What's a hook?
It's a critical pirate element.
It's one half of Velcro Theory.
It's also what gamers need to feel like what they do matters at the table, that it's not just rolling dice, scribbling pencils and a way to spend an evening at a friend's house.
What I'm going to talk about today is types of hooks (for different types of players) and how to figure out how to hook whoever you have at your table (or your future audience).
Now, a disclaimer - I broke gamer-types up into 4 types, just for the ease of writing this blog post, it is BY NO MEANS CONCLUSIVE. I just picked 4 because 4-is-a-nice-number-that-satisfies-my-OCD-eccentricities-no-don't-make-that-face. You may not have ANY of these players at your table or in mind for your audience, and if you have a group that isn't listed here, leave a comment below and/or send me an email, I'll do a follow-up.
I'm supposing here that you're designing your own game, or you've recently picked up a new game and you want to bring players into it.
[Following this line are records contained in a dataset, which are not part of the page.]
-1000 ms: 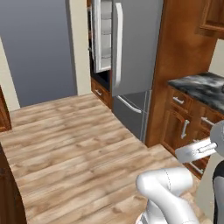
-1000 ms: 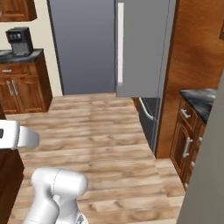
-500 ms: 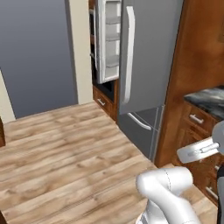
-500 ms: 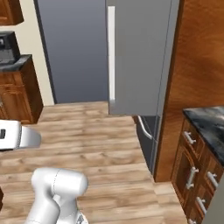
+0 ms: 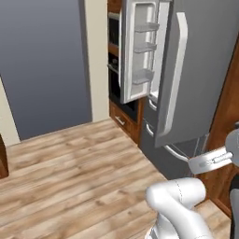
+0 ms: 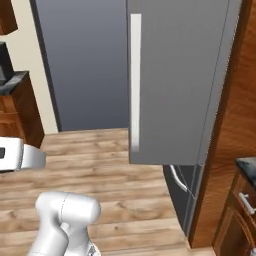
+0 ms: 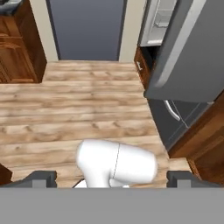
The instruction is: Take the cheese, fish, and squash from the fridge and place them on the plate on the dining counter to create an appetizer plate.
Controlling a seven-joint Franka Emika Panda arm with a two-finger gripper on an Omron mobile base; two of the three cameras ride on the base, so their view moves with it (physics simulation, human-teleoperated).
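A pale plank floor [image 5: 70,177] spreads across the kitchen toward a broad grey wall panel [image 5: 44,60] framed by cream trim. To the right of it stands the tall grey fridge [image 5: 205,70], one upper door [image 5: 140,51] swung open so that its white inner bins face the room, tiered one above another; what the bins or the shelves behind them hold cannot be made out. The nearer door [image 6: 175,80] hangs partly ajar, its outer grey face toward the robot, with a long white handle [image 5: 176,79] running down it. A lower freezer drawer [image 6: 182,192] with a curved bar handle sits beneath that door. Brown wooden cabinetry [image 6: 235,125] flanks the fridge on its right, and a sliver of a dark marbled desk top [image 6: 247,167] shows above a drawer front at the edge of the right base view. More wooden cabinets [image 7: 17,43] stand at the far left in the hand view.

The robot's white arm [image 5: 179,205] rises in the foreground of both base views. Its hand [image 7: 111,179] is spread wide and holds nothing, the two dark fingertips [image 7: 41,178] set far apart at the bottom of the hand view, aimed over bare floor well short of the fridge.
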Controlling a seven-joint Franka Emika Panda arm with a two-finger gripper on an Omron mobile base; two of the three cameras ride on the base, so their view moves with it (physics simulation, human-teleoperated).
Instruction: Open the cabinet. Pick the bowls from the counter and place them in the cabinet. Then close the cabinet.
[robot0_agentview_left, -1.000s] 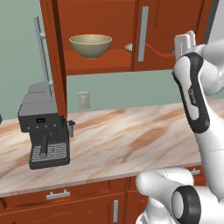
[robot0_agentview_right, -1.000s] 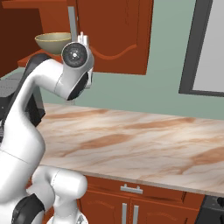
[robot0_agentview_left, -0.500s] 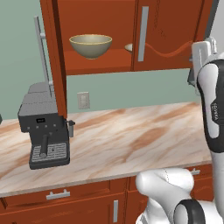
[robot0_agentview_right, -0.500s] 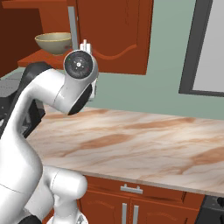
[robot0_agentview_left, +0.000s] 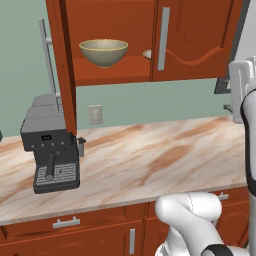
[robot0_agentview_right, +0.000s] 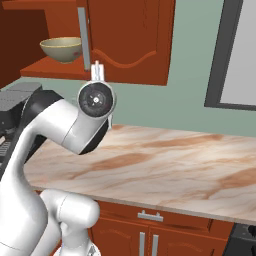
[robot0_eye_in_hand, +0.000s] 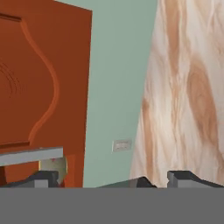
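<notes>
The cabinet (robot0_agentview_left: 200, 40) hangs above the counter (robot0_agentview_left: 150, 155), its left door (robot0_agentview_left: 64, 75) swung open and its right door shut. A deep tan bowl (robot0_agentview_left: 103, 51) (robot0_agentview_right: 62, 49) sits on the open shelf. Just right of it, the rim of a second bowl (robot0_agentview_left: 147, 54) peeks out from behind the shut door. My gripper (robot0_eye_in_hand: 114, 178) is open with nothing between its fingertips (robot0_eye_in_hand: 41, 177); in the hand view it faces the right door (robot0_eye_in_hand: 39, 74) and its silver handle (robot0_eye_in_hand: 30, 155). My hand (robot0_agentview_left: 240, 85) is raised at the right edge, to the right of the cabinet.
A grey coffee machine (robot0_agentview_left: 50, 145) stands on the counter's left end, under the open door. A wall outlet (robot0_agentview_left: 95, 114) sits behind it. A dark-framed window (robot0_agentview_right: 235, 55) is on the wall to the right. Drawers (robot0_agentview_left: 65, 222) run below the counter.
My arm has swung right, away from the cabinet front, and the hand now sits at the right edge of the left base view. The bowls and doors have not moved.
</notes>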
What do I do for a new player, someone whose never played this game (or any game like it)?
For new players you want to create what I call 'Hooks of Ease'. Regardless of whether or not the player has ever played a game before, you want to make sure that this experience (the experience of playing YOUR game) is easy, so that they come back, or want to play it more.
Hooks of Ease are anything that makes play EASY to do, EASY to understand and EASY to repeat. On a mechanical level, this may be reflected in a lack of complexity or in a straightforward and unvarying checklist of steps.
Example: The GUMSHOE engine uses a six-sided die, terming a roll of 1-3 a failure and 4-6 a success.
Example #2: Most board games have a roll dice/spin the wheel mechanic that doesn't change as play advances.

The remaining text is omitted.